The Best of Ebay

Gold Refining Forum

Help Support Gold Refining Forum:

This site may earn a commission from merchant affiliate links, including eBay, Amazon, and others.
NobleMetalWorks said:
macfixer01 said:
Wow, somebody really took a bath on these! 57 Pentium Pro's for $1800. At best they might get about $800 of gold out of them?

http://www.ebay.com/itm/300948330555

You're right, they took one hell of a bath, at today's prices, if the person refining them was able to recover every little bit of Au, that is about 800 worth of Au, or around there. Sometimes people buy them because of the perceived value, with no intent to recover the gold. It's much more difficult to fake a CPU than it is a gold bar. I'm sure if they turn right around and put them back on ebay, and gold prices continue to go up, someone else will come along and buy it up for even more.

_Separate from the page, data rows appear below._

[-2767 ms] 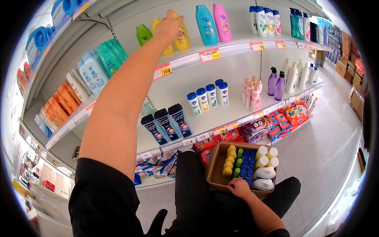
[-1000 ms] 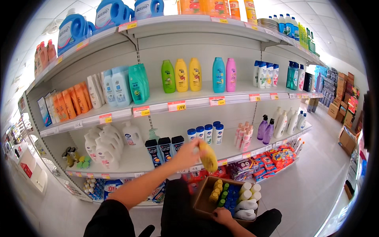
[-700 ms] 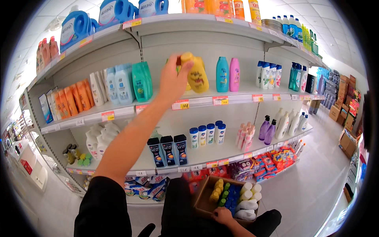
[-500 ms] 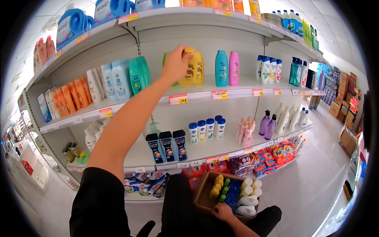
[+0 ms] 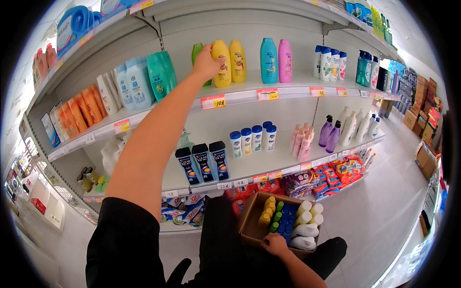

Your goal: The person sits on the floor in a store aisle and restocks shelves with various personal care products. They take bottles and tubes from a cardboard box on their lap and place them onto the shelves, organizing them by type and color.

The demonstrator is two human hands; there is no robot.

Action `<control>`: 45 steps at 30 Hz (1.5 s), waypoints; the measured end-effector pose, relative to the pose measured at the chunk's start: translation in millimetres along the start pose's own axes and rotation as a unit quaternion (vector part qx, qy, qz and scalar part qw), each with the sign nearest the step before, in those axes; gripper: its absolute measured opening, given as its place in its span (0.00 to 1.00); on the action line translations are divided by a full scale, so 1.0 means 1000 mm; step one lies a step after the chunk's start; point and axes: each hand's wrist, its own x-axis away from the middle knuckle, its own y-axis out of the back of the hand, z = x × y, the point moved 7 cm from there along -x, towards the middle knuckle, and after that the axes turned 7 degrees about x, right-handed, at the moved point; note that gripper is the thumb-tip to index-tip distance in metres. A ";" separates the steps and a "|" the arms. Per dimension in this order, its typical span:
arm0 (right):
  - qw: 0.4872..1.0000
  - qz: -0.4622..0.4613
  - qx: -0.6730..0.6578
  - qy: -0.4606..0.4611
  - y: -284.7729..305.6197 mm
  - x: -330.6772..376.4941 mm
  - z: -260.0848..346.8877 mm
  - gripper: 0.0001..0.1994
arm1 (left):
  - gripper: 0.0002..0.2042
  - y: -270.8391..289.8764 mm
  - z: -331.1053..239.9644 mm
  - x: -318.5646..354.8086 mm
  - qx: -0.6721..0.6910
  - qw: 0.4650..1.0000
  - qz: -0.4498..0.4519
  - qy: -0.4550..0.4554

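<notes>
On the middle shelf, my left hand (image 5: pixel 206 64) is wrapped around the left side of a yellow shampoo bottle (image 5: pixel 223 72), its thumb across the front. The bottle stands upright beside a matching yellow bottle (image 5: pixel 237 61). Partly hidden behind my hand is a green bottle (image 5: pixel 196 52). My right hand (image 5: pixel 276 245) grips the near edge of an open cardboard box (image 5: pixel 249 228) at my lap. Inside the box are yellow bottles (image 5: pixel 266 217), green-capped bottles (image 5: pixel 277 217), blue bottles (image 5: pixel 286 221) and white bottles (image 5: pixel 304 230).
Right of the yellow bottles stand a blue bottle (image 5: pixel 270 61) and a pink bottle (image 5: pixel 285 62). Green bottles (image 5: pixel 162 74) stand to their left. Dark blue bottles (image 5: pixel 204 162) occupy the shelf below. Detergent bags (image 5: pixel 300 185) lie at the bottom. Cartons (image 5: pixel 417 103) are stacked far right.
My left hand has shifted from the cap of the yellow bottle down to its left side. The view has tilted slightly downward. My right hand stays on the box edge.
</notes>
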 end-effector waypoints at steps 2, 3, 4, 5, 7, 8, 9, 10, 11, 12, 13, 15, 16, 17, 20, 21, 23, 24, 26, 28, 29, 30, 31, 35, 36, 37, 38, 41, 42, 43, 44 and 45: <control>1.000 0.001 0.008 -0.005 0.004 0.001 -0.001 0.11 | 0.29 -0.006 -0.001 0.012 0.048 0.997 0.013 0.061; 1.000 -0.004 0.011 -0.005 0.002 0.003 -0.003 0.11 | 0.28 -0.008 0.003 0.013 0.037 0.998 0.006 0.059; 1.000 -0.010 0.013 0.003 0.002 0.001 -0.001 0.10 | 0.28 -0.005 0.010 0.013 0.021 0.998 -0.006 0.055; 1.000 -0.011 0.007 0.006 0.002 -0.001 0.001 0.10 | 0.27 -0.006 0.019 0.012 0.007 0.999 -0.016 0.051; 1.000 -0.011 -0.005 0.010 0.002 -0.002 0.004 0.10 | 0.26 -0.008 0.038 0.010 0.046 0.996 0.003 0.072; 1.000 -0.006 -0.007 0.007 0.001 -0.003 0.003 0.10 | 0.26 -0.009 0.044 0.008 0.067 0.994 0.013 0.083; 1.000 -0.002 -0.010 0.005 0.000 -0.004 0.003 0.10 | 0.25 -0.009 0.050 0.007 0.027 0.996 0.012 0.089; 1.000 0.004 -0.010 -0.003 0.000 -0.001 -0.001 0.10 | 0.25 -0.014 0.047 0.014 -0.006 0.995 0.015 0.095; 1.000 -0.001 -0.010 -0.001 0.002 0.000 -0.001 0.10 | 0.24 -0.013 0.045 0.020 -0.044 0.994 0.018 0.101; 1.000 -0.006 -0.009 0.002 0.004 0.001 -0.001 0.10 | 0.24 -0.014 0.041 0.024 -0.057 0.992 0.036 0.111; 1.000 -0.009 -0.008 0.006 0.005 0.003 0.001 0.10 | 0.24 -0.013 0.038 0.029 -0.072 0.989 0.053 0.121; 1.000 -0.008 0.000 0.003 0.000 0.002 -0.002 0.10 | 0.25 -0.013 0.038 0.033 -0.100 0.983 0.068 0.138; 1.000 -0.006 0.005 0.004 0.000 0.002 0.000 0.10 | 0.25 -0.010 0.039 0.033 -0.116 0.980 0.065 0.147; 1.000 -0.007 0.007 0.007 0.001 0.002 0.002 0.10 | 0.26 -0.007 0.040 0.034 -0.132 0.977 0.061 0.156; 1.000 -0.010 0.017 0.010 0.003 0.001 0.006 0.10 | 0.29 -0.005 0.037 0.037 -0.182 0.957 0.067 0.218; 1.000 -0.011 0.021 0.008 0.002 0.002 0.006 0.10 | 0.29 -0.005 0.032 0.040 -0.188 0.955 0.062 0.222; 0.999 -0.016 0.030 0.008 0.002 0.002 0.004 0.10 | 0.29 -0.004 0.023 0.044 -0.197 0.952 0.052 0.229; 0.999 -0.019 0.035 0.011 0.002 0.003 0.003 0.10 | 0.29 -0.004 0.020 0.045 -0.194 0.953 0.051 0.229; 0.999 -0.022 0.038 0.013 0.002 0.004 0.004 0.11 | 0.28 -0.004 0.018 0.046 -0.191 0.954 0.052 0.226; 0.999 -0.021 0.038 0.015 0.003 0.004 0.005 0.11 | 0.28 -0.005 0.023 0.044 -0.197 0.959 0.038 0.199; 0.999 -0.015 0.038 0.016 0.002 0.003 0.006 0.11 | 0.29 -0.005 0.025 0.043 -0.201 0.962 0.032 0.184; 0.999 -0.009 0.039 0.016 0.002 0.003 0.007 0.11 | 0.28 -0.006 0.029 0.041 -0.200 0.961 0.033 0.186; 0.999 -0.003 0.039 0.016 0.003 0.002 0.008 0.11 | 0.28 -0.007 0.030 0.040 -0.199 0.961 0.034 0.187; 0.999 -0.002 0.034 0.007 0.006 0.002 0.011 0.11 | 0.24 -0.007 0.033 0.040 -0.207 0.961 0.028 0.181; 0.999 -0.007 0.037 0.012 0.004 0.000 0.010 0.11 | 0.23 -0.006 0.033 0.039 -0.200 0.962 0.028 0.181; 0.999 -0.010 0.042 0.014 0.003 0.002 0.008 0.11 | 0.21 -0.006 0.029 0.040 -0.191 0.964 0.031 0.183; 0.999 -0.012 0.042 0.018 0.002 0.003 0.008 0.11 | 0.19 -0.005 0.026 0.041 -0.181 0.965 0.033 0.184; 0.999 -0.017 0.040 0.023 0.006 0.001 0.005 0.10 | 0.13 0.002 -0.006 0.048 -0.140 0.982 -0.009 0.128; 0.999 -0.017 0.033 0.022 0.004 0.002 0.007 0.10 | 0.12 0.000 -0.016 0.050 -0.103 0.993 -0.043 0.035; 0.999 -0.017 0.026 0.019 0.004 0.001 0.008 0.10 | 0.11 0.000 -0.023 0.055 -0.062 0.993 -0.076 -0.058; 0.999 -0.024 0.033 0.026 0.006 -0.003 0.010 0.09 | 0.11 0.000 -0.032 0.062 -0.018 0.982 -0.108 -0.151; 0.999 -0.024 0.037 0.018 0.003 -0.001 0.005 0.09 | 0.10 -0.018 -0.042 0.081 -0.001 0.978 -0.096 -0.187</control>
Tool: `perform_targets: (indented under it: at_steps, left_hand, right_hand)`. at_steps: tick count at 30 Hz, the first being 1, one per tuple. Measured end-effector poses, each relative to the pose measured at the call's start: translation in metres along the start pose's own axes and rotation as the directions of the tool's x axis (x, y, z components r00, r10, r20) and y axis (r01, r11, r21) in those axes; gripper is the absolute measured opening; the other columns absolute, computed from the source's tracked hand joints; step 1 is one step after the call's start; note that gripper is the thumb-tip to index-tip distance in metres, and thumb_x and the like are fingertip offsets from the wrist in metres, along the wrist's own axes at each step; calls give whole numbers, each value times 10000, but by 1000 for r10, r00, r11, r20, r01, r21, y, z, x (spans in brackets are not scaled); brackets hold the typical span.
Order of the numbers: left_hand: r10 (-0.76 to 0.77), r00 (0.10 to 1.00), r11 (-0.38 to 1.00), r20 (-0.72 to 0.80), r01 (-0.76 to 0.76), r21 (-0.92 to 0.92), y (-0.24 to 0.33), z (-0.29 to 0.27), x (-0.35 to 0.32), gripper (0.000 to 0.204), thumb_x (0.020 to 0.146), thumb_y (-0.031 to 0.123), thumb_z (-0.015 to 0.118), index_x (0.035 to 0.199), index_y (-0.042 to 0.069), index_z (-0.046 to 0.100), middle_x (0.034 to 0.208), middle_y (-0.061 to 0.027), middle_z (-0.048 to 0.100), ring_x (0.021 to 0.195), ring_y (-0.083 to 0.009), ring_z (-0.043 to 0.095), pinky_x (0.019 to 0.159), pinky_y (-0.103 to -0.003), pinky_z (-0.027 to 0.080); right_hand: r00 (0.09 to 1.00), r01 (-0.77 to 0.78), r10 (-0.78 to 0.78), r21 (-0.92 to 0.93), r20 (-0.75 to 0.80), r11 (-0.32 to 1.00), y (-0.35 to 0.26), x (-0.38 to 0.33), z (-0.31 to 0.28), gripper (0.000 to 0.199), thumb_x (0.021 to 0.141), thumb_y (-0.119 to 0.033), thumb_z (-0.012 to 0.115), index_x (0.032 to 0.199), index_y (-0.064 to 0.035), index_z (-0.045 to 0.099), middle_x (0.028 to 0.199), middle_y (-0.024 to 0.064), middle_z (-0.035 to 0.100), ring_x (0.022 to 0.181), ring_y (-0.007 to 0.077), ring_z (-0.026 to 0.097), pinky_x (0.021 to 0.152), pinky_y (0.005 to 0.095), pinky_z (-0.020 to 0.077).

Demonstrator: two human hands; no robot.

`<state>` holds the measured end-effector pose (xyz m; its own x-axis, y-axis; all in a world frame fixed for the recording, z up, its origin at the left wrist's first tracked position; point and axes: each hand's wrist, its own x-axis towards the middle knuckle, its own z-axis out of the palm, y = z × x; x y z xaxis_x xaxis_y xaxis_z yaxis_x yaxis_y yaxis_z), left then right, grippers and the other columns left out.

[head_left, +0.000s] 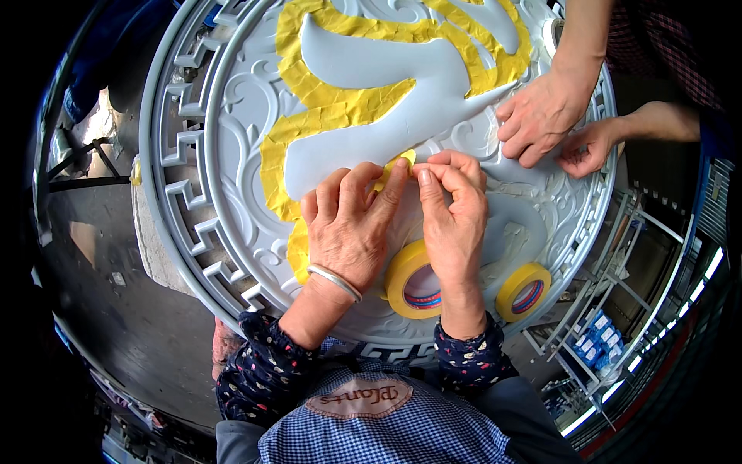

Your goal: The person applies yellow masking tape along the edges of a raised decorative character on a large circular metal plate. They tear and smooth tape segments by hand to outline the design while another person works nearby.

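Observation:
A large round grey-white relief panel (232,224) lies before me, its smooth raised figure (363,147) edged with crinkled yellow masking tape (272,166). My left hand (348,228), with a bangle at the wrist, rests on the panel, fingers spread and its thumb pressing a short yellow strip (410,155). My right hand (454,213) pinches beside that thumb, at the strip's end. Under my right hand stands a roll of yellow tape (398,282), partly covered by it. Farther right lies a second tape roll (542,277).
At upper right another person's two hands, one hand (541,116) and the other hand (587,147), work at the panel's right side. The panel has a Greek-key openwork border (188,205). At lower right is a metal rack (618,290) with blue-and-white packages (599,340).

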<state>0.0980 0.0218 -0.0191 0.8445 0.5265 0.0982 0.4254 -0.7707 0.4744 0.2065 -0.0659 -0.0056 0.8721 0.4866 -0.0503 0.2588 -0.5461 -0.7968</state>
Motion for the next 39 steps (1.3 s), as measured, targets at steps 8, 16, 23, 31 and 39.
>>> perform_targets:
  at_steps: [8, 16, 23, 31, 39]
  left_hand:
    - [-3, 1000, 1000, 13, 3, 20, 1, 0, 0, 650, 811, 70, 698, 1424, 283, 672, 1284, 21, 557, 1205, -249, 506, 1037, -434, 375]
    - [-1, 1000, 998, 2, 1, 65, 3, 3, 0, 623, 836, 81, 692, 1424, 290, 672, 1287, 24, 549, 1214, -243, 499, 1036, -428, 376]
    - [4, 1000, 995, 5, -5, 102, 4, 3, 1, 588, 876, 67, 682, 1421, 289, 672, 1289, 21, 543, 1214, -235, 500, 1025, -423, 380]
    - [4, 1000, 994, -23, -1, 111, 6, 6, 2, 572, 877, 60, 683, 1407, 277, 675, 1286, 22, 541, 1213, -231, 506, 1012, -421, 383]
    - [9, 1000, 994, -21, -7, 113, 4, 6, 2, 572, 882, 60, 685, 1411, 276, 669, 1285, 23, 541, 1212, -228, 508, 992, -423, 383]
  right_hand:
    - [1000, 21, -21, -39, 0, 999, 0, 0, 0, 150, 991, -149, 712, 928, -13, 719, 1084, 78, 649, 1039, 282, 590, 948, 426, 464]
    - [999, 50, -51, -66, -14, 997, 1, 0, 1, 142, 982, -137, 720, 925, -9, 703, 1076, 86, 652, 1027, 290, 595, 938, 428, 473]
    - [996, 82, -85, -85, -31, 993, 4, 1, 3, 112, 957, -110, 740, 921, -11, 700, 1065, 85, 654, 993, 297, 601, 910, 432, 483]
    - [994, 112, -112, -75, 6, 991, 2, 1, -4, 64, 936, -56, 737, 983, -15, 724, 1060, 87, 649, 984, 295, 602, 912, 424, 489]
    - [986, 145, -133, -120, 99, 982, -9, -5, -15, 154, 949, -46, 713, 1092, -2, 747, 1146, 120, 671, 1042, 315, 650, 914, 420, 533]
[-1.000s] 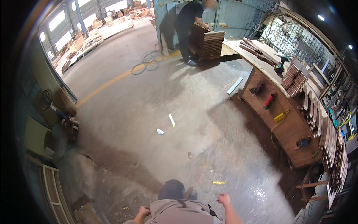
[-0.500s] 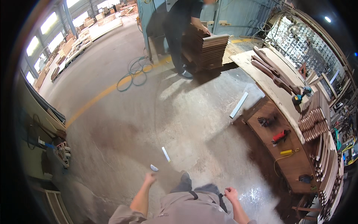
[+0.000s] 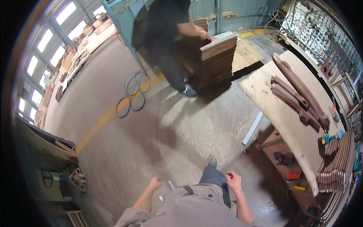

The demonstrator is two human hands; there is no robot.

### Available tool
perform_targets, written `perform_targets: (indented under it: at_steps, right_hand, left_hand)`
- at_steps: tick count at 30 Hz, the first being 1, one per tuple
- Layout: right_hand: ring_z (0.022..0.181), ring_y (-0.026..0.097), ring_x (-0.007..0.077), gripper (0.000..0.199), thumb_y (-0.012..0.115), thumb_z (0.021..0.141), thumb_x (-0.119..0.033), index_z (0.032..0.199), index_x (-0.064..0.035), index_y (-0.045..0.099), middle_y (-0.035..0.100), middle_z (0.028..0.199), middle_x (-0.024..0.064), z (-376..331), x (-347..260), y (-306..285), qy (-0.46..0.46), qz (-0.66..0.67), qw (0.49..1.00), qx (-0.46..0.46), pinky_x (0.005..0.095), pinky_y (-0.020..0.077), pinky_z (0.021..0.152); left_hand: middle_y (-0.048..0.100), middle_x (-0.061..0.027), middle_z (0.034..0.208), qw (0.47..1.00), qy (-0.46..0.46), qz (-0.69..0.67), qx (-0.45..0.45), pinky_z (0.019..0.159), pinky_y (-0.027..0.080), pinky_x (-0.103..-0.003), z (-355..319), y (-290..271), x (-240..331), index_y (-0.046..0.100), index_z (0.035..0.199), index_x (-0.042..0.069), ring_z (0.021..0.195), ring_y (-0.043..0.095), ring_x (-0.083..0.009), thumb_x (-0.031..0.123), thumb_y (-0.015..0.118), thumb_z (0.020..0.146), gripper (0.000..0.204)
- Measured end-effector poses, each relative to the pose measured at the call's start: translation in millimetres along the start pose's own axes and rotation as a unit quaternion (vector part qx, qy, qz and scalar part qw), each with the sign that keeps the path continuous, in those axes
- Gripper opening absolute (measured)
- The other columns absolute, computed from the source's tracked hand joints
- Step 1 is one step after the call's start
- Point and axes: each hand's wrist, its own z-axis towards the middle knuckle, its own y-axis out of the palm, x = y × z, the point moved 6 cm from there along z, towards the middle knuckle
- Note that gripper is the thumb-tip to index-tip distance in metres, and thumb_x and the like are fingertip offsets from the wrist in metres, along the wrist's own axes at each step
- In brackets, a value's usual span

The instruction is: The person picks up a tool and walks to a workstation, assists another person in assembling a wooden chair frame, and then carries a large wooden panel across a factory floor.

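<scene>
My left hand [image 3: 154, 184] hangs beside my body over the concrete floor, fingers curled in, with nothing showing in it. On the other side my right hand [image 3: 234, 180] is raised a little, its fingers bent toward the thumb, and I see nothing in it either. Neither hand touches anything. The wooden workbench [image 3: 261, 84] is nearest to my right hand. Dark brown shaped wooden pieces [image 3: 298, 92] lie on its top, and a teal cordless drill [image 3: 330, 139] rests near a row of brown wooden parts [image 3: 334, 166].
Ahead, a person in dark clothes [image 3: 166, 41] touches a tall stack of brown boards [image 3: 218, 56]. A coiled hose [image 3: 130, 94] lies on the floor near a yellow line. A pale strip [image 3: 252, 128] lies beside the bench. Red [image 3: 294, 176] and yellow tools [image 3: 300, 188] sit on its lower shelf.
I have stepped forward, so the bench, board stack and other person appear closer. The small white pieces on the floor are now mostly hidden by my body. Both hands remain without any visible object.
</scene>
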Motion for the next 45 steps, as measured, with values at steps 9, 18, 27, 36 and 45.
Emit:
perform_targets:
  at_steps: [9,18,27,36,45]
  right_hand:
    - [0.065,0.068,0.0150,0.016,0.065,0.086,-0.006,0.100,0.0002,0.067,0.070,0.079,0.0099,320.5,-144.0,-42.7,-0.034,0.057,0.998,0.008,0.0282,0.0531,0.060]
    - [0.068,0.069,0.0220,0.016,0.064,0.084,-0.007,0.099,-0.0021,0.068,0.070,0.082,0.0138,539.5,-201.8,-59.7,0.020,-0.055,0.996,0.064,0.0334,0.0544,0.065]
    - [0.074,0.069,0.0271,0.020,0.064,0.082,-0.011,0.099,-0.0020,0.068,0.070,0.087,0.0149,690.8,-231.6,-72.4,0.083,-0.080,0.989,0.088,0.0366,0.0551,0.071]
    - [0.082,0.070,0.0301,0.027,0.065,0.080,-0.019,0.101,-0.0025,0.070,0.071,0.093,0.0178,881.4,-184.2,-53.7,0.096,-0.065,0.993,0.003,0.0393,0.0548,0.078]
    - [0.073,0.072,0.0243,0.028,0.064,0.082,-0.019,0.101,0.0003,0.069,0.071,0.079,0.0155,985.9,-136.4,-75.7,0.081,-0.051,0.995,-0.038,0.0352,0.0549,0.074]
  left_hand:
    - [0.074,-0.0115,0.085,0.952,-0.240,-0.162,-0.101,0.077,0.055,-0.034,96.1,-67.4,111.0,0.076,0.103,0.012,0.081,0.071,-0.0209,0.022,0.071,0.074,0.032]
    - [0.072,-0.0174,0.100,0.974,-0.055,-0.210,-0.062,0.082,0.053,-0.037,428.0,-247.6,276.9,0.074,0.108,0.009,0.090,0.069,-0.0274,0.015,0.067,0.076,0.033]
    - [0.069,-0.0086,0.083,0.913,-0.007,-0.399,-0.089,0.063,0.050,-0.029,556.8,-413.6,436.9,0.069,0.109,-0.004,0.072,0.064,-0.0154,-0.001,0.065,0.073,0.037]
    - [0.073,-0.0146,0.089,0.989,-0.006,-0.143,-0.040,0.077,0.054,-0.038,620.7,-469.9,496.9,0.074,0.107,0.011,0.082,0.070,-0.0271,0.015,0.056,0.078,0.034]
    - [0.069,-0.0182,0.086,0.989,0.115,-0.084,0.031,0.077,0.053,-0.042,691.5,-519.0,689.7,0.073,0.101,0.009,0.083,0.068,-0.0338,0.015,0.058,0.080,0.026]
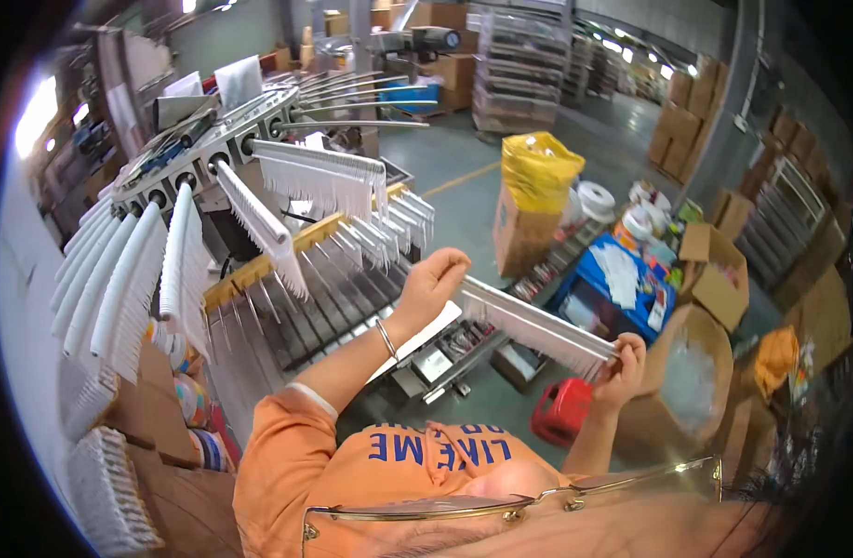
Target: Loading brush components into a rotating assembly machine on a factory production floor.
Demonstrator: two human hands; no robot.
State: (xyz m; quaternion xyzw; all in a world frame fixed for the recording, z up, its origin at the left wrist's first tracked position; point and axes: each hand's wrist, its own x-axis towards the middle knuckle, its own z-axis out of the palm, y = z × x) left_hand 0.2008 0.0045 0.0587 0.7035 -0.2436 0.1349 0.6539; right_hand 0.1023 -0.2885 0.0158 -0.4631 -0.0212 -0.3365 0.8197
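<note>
A straight rod hung with a row of thin white strips (538,324) stretches between my two hands, sloping down to the right. My left hand (438,279) is closed at its upper left end, fingers pinched together. Around the lower right end, my right hand (622,367) is closed with the fingers curled. What the strips are I cannot make out. To the left of my left hand, a wooden bar (329,232) on a rack carries thin metal rods, several hung with similar white strips (375,237).
A round machine (180,181) at left has radiating arms, many covered in white strips (133,288). Beyond my hands stand a carton with a yellow bag (538,172), a blue crate (599,312) and open cardboard boxes (715,251). A red plastic container (561,411) sits on the floor.
</note>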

ebay works in mysterious ways!

Scott


Very true. I thought they might plan to resell them piecemeal at higher prices, but making up a $1000 loss would be quite a stretch.
 
I get so sick of this crap on Ebay. Here's somebody trying to sell a gold plated fake 1oz bar for $300. I even entertained the thought maybe she got scammed and doesn't know? But then I looked at her feedback and see she just bought it from a seller in the UK for 3 GBP (USD $4.67), she can't have possibly have even received it yet, but she is reselling it on Ebay and using the other seller's photo to do it! Of course her auction has 'none' of the bold red warnings about it being plated and not solid gold, which the UK seller gave in his auction.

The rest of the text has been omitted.